DESCRIPTION OF THE TASK: Here the job is to transcribe the data verbatim while leaving each picture out.

- - -

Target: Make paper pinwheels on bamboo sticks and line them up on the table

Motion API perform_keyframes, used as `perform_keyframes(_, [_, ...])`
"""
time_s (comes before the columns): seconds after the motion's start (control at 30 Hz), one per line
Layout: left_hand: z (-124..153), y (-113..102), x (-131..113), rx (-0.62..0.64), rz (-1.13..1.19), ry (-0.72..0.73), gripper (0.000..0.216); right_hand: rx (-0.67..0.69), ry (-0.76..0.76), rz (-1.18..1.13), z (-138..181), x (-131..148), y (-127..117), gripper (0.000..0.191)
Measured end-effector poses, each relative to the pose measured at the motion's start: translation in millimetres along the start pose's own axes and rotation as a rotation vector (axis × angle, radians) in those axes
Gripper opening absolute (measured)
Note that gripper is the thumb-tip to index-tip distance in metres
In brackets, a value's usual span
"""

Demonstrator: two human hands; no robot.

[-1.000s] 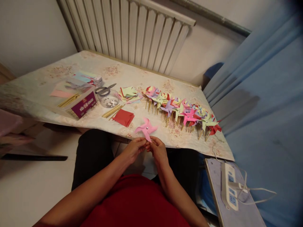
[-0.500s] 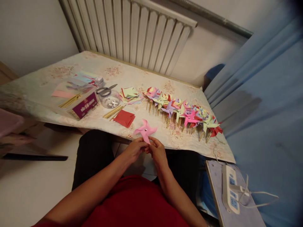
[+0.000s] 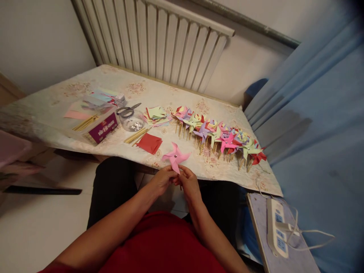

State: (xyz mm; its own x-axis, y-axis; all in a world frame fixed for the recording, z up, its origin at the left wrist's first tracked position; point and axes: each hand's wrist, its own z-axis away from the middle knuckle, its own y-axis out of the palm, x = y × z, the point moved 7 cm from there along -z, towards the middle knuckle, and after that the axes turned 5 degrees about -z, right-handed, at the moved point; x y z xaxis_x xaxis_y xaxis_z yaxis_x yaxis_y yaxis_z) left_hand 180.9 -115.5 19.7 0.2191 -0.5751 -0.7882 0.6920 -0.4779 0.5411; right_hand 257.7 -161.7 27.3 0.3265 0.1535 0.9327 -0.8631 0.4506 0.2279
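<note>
A pink paper pinwheel (image 3: 175, 156) with a silver pin at its centre is held up just past the table's front edge. My left hand (image 3: 165, 179) is closed, its fingertips at the pinwheel's lower blade. Close beside it my right hand (image 3: 189, 180) is closed on the same pinwheel, and a bit of its wooden stick shows beneath the fingers. How the fingertips grip behind the blade is hidden. Nearby on the table are a stack of red paper squares (image 3: 149, 143) and some thin wooden sticks (image 3: 135, 135).
Finished pinwheels (image 3: 218, 134) lie in a long row at the right. Scissors (image 3: 127, 110) rest on a clear bowl of pins (image 3: 133, 123), beside a plastic box (image 3: 102, 129) and cut papers (image 3: 156, 114). A power strip (image 3: 277, 227) sits at lower right. Another person's hand (image 3: 24, 169) shows at left.
The pinwheel stays in both hands, its blades turned very slightly. A bit of stick now shows below my fingers. The view has shifted a little.
</note>
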Motion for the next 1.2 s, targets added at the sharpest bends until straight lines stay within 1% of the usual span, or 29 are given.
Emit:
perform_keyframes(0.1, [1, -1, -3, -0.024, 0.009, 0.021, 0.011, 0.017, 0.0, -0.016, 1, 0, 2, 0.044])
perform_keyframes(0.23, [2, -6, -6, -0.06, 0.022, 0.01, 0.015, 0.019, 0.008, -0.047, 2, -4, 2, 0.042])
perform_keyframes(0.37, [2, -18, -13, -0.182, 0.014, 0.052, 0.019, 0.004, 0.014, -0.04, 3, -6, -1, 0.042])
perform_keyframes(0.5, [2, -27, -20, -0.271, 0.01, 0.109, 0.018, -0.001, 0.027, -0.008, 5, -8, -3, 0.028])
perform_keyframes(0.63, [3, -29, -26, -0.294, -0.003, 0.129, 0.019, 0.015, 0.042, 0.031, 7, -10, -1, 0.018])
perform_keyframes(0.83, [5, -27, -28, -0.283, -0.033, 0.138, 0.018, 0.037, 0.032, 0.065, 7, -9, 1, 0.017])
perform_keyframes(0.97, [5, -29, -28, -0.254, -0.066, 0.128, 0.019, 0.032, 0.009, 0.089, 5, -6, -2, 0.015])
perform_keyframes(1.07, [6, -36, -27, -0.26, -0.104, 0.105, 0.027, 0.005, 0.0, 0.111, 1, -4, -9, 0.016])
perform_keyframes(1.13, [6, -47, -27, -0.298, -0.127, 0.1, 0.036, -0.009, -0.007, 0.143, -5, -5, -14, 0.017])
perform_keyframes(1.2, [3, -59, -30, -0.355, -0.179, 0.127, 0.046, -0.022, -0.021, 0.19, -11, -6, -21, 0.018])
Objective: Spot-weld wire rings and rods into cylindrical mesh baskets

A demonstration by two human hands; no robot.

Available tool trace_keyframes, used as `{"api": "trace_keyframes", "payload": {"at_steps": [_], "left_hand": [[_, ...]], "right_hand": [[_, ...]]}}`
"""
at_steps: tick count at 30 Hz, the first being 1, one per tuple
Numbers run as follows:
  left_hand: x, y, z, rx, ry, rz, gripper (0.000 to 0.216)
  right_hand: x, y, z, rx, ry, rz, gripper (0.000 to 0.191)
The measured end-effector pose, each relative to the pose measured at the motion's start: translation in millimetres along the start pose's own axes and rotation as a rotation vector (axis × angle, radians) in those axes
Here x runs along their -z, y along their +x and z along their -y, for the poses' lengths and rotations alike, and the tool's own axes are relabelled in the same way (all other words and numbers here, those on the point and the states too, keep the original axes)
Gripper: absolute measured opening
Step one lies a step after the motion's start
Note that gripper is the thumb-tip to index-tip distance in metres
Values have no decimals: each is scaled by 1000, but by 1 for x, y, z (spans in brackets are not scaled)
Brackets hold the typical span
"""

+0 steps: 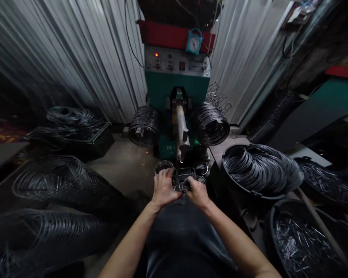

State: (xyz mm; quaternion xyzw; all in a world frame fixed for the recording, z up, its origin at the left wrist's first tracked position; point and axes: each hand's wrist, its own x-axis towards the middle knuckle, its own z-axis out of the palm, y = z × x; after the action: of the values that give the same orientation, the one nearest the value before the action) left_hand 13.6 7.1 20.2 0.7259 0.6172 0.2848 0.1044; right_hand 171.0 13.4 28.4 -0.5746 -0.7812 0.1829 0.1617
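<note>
A small round wire frame (183, 177) of crossed metal rods is between my hands, in front of a green machine (159, 85). My left hand (164, 188) is closed on its left side, thumb at the near edge. At the right side of the frame, my right hand (197, 193) has its fingers pinched together; whether they hold the frame itself or a small piece against it is hard to make out. Just beyond the frame, the machine's pale metal arm (181, 119) points down with its tip close above. Small round containers (164, 166) stand beside the frame.
Coils of wire rings hang left (145, 125) and right (211, 122) of the machine. To my right stand a tub of wire rings (261, 168) and a bucket of short metal rods (298, 239). Stacks of wire rings (55, 181) lie at left. A blue clock (194, 41) hangs above.
</note>
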Motion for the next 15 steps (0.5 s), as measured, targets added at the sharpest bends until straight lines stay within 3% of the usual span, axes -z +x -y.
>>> {"api": "trace_keyframes", "payload": {"at_steps": [3, 6, 15], "left_hand": [[3, 5, 3, 9, -45, 32, 84], [2, 10, 7, 51, -93, 78, 84], [0, 22, 13, 51, -91, 95, 80]], "right_hand": [[-3, -2, -13, 199, 177, 14, 24], [4, 2, -22, 321, 210, 88, 24], [7, 15, -21, 330, 76, 184, 37]]}}
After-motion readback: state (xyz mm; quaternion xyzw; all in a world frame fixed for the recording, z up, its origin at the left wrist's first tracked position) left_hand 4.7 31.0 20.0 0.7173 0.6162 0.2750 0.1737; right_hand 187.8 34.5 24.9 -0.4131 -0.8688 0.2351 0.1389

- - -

OUTPUT OF THE TASK:
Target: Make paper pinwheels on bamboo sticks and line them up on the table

Motion API perform_keyframes, used as `perform_keyframes(_, [_, ...])`
"""
time_s (comes before the columns): seconds after the motion's start (control at 30 Hz), one per line
Layout: left_hand: z (-124..153), y (-113..102), x (-131..113), rx (-0.62..0.64), rz (-1.13..1.19), ry (-0.72..0.73), gripper (0.000..0.216); right_hand: rx (-0.67..0.69), ry (-0.76..0.76), rz (-1.18..1.13), z (-138..181), x (-131..148), y (-127..117), gripper (0.000..0.191)
Measured end-effector poses, each relative to the pose measured at the motion's start: translation in millimetres along the start pose's own axes and rotation as a rotation vector (axis × angle, radians) in those axes
Gripper opening absolute (measured)
Note that gripper is the thumb-tip to index-tip distance in metres
In brackets, a value's usual span
"""

Demonstrator: two human hands; no robot.

[-1.000s] 
[-0.500s] 
[+0.000s] 

State: (xyz mm; its own x-axis, y-axis; all in a world frame fixed for the recording, z up, its origin at the left wrist's first tracked position; point and axes: each hand's wrist, its own z-axis away from the middle knuckle, its own y-axis out of the palm, x = y × z, the point moved 7 cm from there along -z, towards the middle knuckle, and after that the axes turned 5 degrees about -z, right-handed, at the moved point; x y z xaxis_x xaxis_y xaxis_z yaxis_x yaxis_y yaxis_z) left_hand 180.9 -115.5 19.7 0.2191 -0.5751 -0.7882 0.6920 -0.4779 0.5411; right_hand 257.7 -161.7 27.3 0.3265 0.1535 0.9327 -0.8631 0.4506 0.2279
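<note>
A pink paper pinwheel (image 3: 175, 156) with a silver pin at its centre is held up just past the table's front edge. My left hand (image 3: 165, 179) is closed, its fingertips at the pinwheel's lower blade. Close beside it my right hand (image 3: 189, 180) is closed on the same pinwheel, and a bit of its wooden stick shows beneath the fingers. How the fingertips grip behind the blade is hidden. Nearby on the table are a stack of red paper squares (image 3: 149, 143) and some thin wooden sticks (image 3: 135, 135).
Finished pinwheels (image 3: 218, 134) lie in a long row at the right. Scissors (image 3: 127, 110) rest on a clear bowl of pins (image 3: 133, 123), beside a plastic box (image 3: 102, 129) and cut papers (image 3: 156, 114). A power strip (image 3: 277, 227) sits at lower right. Another person's hand (image 3: 24, 169) shows at left.
The pinwheel stays in both hands, its blades turned very slightly. A bit of stick now shows below my fingers. The view has shifted a little.
</note>
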Motion for the next 1.2 s, targets added at the sharpest bends until straight lines stay within 1% of the usual span, or 29 are given.
Emit:
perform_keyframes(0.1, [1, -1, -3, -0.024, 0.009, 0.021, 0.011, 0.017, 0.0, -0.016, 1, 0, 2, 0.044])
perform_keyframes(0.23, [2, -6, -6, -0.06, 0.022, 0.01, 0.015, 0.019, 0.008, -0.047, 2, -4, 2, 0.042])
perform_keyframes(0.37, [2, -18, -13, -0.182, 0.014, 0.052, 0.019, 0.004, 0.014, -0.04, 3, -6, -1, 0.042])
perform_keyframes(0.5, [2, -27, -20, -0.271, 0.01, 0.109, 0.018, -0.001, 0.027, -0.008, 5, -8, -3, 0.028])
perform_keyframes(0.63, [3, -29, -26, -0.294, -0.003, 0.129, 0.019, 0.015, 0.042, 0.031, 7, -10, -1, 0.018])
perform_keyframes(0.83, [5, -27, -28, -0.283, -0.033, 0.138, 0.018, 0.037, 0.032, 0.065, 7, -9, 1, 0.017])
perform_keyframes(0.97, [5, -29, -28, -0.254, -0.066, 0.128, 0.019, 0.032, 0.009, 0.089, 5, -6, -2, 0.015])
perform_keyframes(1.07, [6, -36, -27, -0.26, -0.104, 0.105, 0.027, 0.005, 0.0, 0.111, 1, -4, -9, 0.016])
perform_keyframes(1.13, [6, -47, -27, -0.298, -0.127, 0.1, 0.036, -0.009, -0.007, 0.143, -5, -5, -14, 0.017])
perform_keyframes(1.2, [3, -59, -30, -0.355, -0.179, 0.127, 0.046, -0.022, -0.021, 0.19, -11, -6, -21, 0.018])
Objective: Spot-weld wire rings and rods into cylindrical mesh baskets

A demonstration by two human hands; no robot.

Available tool trace_keyframes, used as `{"api": "trace_keyframes", "payload": {"at_steps": [_], "left_hand": [[_, ...]], "right_hand": [[_, ...]]}}`
"""
at_steps: tick count at 30 Hz, the first being 1, one per tuple
Numbers run as follows:
  left_hand: x, y, z, rx, ry, rz, gripper (0.000 to 0.216)
  right_hand: x, y, z, rx, ry, rz, gripper (0.000 to 0.191)
The measured end-effector pose, each relative to the pose measured at the motion's start: translation in millimetres along the start pose's own axes and rotation as a rotation vector (axis × angle, radians) in those axes
Here x runs along their -z, y along their +x and z along their -y, for the poses' lengths and rotations alike, and the tool's own axes are relabelled in the same way (all other words and numbers here, those on the point and the states too, keep the original axes)
Gripper: absolute measured opening
Step one lies a step after the motion's start
Note that gripper is the thumb-tip to index-tip distance in metres
Values have no decimals: each is scaled by 1000, but by 1 for x, y, z (spans in brackets are not scaled)
Brackets hold the typical span
"""

+0 steps: 

State: (xyz mm; quaternion xyzw; all in a world frame fixed for the recording, z up, its origin at the left wrist's first tracked position; point and axes: each hand's wrist, its own x-axis towards the middle knuckle, its own z-axis out of the palm, y = z × x; after the action: of the values that give the same orientation, the one nearest the value before the action) left_hand 13.6 7.1 20.2 0.7259 0.6172 0.2848 0.1044; right_hand 171.0 13.4 28.4 -0.5746 -0.7812 0.1829 0.1617
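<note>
A small round wire frame (183, 177) of crossed metal rods is between my hands, in front of a green machine (159, 85). My left hand (164, 188) is closed on its left side, thumb at the near edge. At the right side of the frame, my right hand (197, 193) has its fingers pinched together; whether they hold the frame itself or a small piece against it is hard to make out. Just beyond the frame, the machine's pale metal arm (181, 119) points down with its tip close above. Small round containers (164, 166) stand beside the frame.
Coils of wire rings hang left (145, 125) and right (211, 122) of the machine. To my right stand a tub of wire rings (261, 168) and a bucket of short metal rods (298, 239). Stacks of wire rings (55, 181) lie at left. A blue clock (194, 41) hangs above.
</note>
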Motion for the next 15 steps (0.5 s), as measured, targets added at the sharpest bends until straight lines stay within 3% of the usual span, axes -z +x -y.
>>> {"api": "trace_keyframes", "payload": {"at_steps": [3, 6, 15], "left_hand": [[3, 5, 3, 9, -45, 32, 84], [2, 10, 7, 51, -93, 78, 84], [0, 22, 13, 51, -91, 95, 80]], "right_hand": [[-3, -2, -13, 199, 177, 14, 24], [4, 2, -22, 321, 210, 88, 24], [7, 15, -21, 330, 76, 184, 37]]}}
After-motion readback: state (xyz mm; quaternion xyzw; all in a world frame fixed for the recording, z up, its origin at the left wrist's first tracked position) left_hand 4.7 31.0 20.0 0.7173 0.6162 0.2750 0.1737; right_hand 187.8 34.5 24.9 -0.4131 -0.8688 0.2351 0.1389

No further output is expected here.